The whole listing below should be duplicated exactly, with nothing left out.

[Start of section]

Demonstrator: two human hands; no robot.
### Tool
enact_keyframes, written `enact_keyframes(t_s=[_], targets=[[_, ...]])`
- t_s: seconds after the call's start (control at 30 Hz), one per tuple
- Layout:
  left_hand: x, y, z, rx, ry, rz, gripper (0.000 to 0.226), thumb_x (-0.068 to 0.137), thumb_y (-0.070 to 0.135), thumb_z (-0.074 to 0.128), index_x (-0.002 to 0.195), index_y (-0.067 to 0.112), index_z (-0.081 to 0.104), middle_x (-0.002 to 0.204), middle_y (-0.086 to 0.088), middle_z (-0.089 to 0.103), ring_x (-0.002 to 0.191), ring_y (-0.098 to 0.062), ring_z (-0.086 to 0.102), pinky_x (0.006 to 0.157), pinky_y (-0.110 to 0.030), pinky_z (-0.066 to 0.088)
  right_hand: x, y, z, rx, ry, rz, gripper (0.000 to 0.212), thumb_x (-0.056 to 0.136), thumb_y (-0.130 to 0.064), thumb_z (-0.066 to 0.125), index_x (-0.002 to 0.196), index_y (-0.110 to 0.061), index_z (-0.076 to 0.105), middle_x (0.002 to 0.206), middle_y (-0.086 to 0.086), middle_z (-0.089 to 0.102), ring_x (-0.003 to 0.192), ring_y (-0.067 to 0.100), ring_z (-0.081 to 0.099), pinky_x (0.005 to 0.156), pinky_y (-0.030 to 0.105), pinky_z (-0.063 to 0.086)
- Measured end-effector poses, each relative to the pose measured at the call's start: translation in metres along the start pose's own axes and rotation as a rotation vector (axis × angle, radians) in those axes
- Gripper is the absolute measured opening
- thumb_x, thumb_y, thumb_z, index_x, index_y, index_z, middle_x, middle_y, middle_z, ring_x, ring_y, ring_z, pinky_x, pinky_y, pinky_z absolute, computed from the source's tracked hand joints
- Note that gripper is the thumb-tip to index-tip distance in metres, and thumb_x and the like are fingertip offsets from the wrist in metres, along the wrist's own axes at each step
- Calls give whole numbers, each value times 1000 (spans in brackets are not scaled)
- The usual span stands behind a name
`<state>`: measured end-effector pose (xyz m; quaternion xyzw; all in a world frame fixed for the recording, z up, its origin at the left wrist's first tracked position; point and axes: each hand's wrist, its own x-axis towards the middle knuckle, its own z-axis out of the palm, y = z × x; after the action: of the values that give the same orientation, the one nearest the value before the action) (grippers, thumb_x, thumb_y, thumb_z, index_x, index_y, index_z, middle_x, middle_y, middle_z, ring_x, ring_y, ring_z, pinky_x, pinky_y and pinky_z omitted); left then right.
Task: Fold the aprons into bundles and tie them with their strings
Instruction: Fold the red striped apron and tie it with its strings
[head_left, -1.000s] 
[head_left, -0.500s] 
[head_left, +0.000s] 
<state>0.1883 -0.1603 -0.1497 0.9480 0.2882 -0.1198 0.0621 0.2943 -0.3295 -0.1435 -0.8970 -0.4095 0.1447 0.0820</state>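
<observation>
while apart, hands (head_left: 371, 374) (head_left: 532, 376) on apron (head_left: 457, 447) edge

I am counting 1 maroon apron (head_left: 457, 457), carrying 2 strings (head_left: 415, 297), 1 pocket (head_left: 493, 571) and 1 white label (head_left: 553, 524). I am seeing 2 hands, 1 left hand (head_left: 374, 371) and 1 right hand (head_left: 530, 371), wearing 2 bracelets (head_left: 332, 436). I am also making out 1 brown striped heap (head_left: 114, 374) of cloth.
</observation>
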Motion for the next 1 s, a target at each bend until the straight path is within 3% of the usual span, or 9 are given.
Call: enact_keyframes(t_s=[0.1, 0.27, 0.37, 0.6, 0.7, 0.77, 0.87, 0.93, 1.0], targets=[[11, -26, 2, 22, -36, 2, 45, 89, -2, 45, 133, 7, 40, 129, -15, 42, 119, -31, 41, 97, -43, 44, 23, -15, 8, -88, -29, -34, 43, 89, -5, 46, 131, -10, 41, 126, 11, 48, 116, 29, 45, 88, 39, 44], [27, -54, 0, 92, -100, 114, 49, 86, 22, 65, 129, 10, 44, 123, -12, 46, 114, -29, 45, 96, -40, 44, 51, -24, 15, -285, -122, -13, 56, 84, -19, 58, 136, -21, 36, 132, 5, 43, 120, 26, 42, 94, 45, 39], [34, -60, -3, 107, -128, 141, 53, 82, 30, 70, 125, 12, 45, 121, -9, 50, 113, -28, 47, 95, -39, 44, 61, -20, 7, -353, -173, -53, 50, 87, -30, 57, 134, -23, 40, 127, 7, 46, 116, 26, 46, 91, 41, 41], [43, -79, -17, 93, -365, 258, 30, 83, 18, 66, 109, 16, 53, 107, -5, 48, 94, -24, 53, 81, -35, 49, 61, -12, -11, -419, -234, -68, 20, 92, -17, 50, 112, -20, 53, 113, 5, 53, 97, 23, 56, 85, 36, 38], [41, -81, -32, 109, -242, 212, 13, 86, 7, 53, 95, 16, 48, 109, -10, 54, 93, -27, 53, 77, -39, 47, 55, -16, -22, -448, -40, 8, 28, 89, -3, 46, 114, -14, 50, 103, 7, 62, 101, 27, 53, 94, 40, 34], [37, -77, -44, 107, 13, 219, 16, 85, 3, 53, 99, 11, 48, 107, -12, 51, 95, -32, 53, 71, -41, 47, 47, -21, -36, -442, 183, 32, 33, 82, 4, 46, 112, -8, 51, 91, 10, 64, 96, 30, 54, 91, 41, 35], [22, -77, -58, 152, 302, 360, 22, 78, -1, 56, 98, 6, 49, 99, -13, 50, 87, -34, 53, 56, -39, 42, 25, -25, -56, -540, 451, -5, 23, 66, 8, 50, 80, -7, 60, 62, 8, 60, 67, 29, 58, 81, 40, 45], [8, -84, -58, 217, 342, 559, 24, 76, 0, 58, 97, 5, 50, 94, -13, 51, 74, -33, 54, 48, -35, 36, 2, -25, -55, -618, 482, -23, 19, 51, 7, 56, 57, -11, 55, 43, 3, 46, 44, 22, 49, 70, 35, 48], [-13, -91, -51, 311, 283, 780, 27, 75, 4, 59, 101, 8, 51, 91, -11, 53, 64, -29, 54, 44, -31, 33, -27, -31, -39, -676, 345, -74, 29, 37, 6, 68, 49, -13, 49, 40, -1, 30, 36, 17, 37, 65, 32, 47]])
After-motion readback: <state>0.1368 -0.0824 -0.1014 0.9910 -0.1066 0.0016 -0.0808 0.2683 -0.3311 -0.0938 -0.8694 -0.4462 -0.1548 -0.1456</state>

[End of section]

RESPONSE TO THE EXERCISE:
Demonstrator: two human hands; no robot.
### Tool
enact_keyframes, written `enact_keyframes(t_s=[_], targets=[[_, ...]])`
- t_s: seconds after the call's start (control at 30 Hz), one per tuple
- Layout:
  left_hand: x, y, z, rx, ry, rz, gripper (0.000 to 0.226), thumb_x (-0.068 to 0.137), thumb_y (-0.070 to 0.135), thumb_z (-0.074 to 0.128), index_x (-0.002 to 0.195), index_y (-0.067 to 0.112), index_z (-0.081 to 0.104), middle_x (-0.002 to 0.204), middle_y (-0.086 to 0.088), middle_z (-0.089 to 0.103), ring_x (-0.002 to 0.191), ring_y (-0.098 to 0.062), ring_z (-0.086 to 0.102), pinky_x (0.006 to 0.157), pinky_y (-0.110 to 0.030), pinky_z (-0.066 to 0.088)
  right_hand: x, y, z, rx, ry, rz, gripper (0.000 to 0.212), thumb_x (-0.056 to 0.136), thumb_y (-0.130 to 0.064), thumb_z (-0.066 to 0.125), index_x (-0.002 to 0.196), index_y (-0.110 to 0.061), index_z (-0.076 to 0.105), middle_x (0.002 to 0.206), middle_y (-0.086 to 0.086), middle_z (-0.089 to 0.102), ring_x (-0.003 to 0.192), ring_y (-0.067 to 0.100), ring_z (-0.081 to 0.099), pinky_x (0.005 to 0.156), pinky_y (-0.030 to 0.105), pinky_z (-0.063 to 0.086)
- Measured end-effector poses, each relative to the pose measured at the call's start: translation in metres along the start pose's own axes and rotation as a rotation vector (axis × angle, radians) in those axes
- Gripper is the absolute measured opening
- thumb_x, thumb_y, thumb_z, index_x, index_y, index_z, middle_x, middle_y, middle_z, ring_x, ring_y, ring_z, pinky_x, pinky_y, pinky_z absolute, computed from the source's tracked hand joints
- Note that gripper is the thumb-tip to index-tip distance in metres, and thumb_x and the like are fingertip offsets from the wrist in metres, along the wrist's own axes at each step
- Calls give whole numbers, each value times 1000 (spans in brackets are not scaled)
- The usual span stands behind a name
`<state>`: measured end-effector pose (xyz m; quaternion xyzw; all in a world frame fixed for the recording, z up, its origin at the left wrist's first tracked position; point and axes: each hand's wrist, its own x-axis towards the middle knuckle, its own z-axis out of the palm, y = z × x; after the action: of the values that give the same orientation, the one nearest the value before the action) (grippers, thumb_x, thumb_y, thumb_z, index_x, index_y, index_z, middle_x, middle_y, middle_z, ring_x, ring_y, ring_z, pinky_x, pinky_y and pinky_z omitted); left then right.
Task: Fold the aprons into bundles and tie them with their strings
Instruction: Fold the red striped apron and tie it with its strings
[head_left, -1.000s] 
[head_left, -0.500s] 
[head_left, +0.000s] 
<state>0.1883 -0.1603 -0.1497 0.9480 0.2882 -0.1198 0.0621 0.2943 -0.3295 -0.1435 -0.8970 -0.4095 0.1447 0.0820</state>
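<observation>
while apart, hands (head_left: 371, 374) (head_left: 532, 376) on apron (head_left: 457, 447) edge

I am counting 1 maroon apron (head_left: 457, 457), carrying 2 strings (head_left: 415, 297), 1 pocket (head_left: 493, 571) and 1 white label (head_left: 553, 524). I am seeing 2 hands, 1 left hand (head_left: 374, 371) and 1 right hand (head_left: 530, 371), wearing 2 bracelets (head_left: 332, 436). I am also making out 1 brown striped heap (head_left: 114, 374) of cloth.
</observation>
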Motion for the next 1 s, a target at each bend until the straight path is within 3% of the usual span, or 9 are given.
Call: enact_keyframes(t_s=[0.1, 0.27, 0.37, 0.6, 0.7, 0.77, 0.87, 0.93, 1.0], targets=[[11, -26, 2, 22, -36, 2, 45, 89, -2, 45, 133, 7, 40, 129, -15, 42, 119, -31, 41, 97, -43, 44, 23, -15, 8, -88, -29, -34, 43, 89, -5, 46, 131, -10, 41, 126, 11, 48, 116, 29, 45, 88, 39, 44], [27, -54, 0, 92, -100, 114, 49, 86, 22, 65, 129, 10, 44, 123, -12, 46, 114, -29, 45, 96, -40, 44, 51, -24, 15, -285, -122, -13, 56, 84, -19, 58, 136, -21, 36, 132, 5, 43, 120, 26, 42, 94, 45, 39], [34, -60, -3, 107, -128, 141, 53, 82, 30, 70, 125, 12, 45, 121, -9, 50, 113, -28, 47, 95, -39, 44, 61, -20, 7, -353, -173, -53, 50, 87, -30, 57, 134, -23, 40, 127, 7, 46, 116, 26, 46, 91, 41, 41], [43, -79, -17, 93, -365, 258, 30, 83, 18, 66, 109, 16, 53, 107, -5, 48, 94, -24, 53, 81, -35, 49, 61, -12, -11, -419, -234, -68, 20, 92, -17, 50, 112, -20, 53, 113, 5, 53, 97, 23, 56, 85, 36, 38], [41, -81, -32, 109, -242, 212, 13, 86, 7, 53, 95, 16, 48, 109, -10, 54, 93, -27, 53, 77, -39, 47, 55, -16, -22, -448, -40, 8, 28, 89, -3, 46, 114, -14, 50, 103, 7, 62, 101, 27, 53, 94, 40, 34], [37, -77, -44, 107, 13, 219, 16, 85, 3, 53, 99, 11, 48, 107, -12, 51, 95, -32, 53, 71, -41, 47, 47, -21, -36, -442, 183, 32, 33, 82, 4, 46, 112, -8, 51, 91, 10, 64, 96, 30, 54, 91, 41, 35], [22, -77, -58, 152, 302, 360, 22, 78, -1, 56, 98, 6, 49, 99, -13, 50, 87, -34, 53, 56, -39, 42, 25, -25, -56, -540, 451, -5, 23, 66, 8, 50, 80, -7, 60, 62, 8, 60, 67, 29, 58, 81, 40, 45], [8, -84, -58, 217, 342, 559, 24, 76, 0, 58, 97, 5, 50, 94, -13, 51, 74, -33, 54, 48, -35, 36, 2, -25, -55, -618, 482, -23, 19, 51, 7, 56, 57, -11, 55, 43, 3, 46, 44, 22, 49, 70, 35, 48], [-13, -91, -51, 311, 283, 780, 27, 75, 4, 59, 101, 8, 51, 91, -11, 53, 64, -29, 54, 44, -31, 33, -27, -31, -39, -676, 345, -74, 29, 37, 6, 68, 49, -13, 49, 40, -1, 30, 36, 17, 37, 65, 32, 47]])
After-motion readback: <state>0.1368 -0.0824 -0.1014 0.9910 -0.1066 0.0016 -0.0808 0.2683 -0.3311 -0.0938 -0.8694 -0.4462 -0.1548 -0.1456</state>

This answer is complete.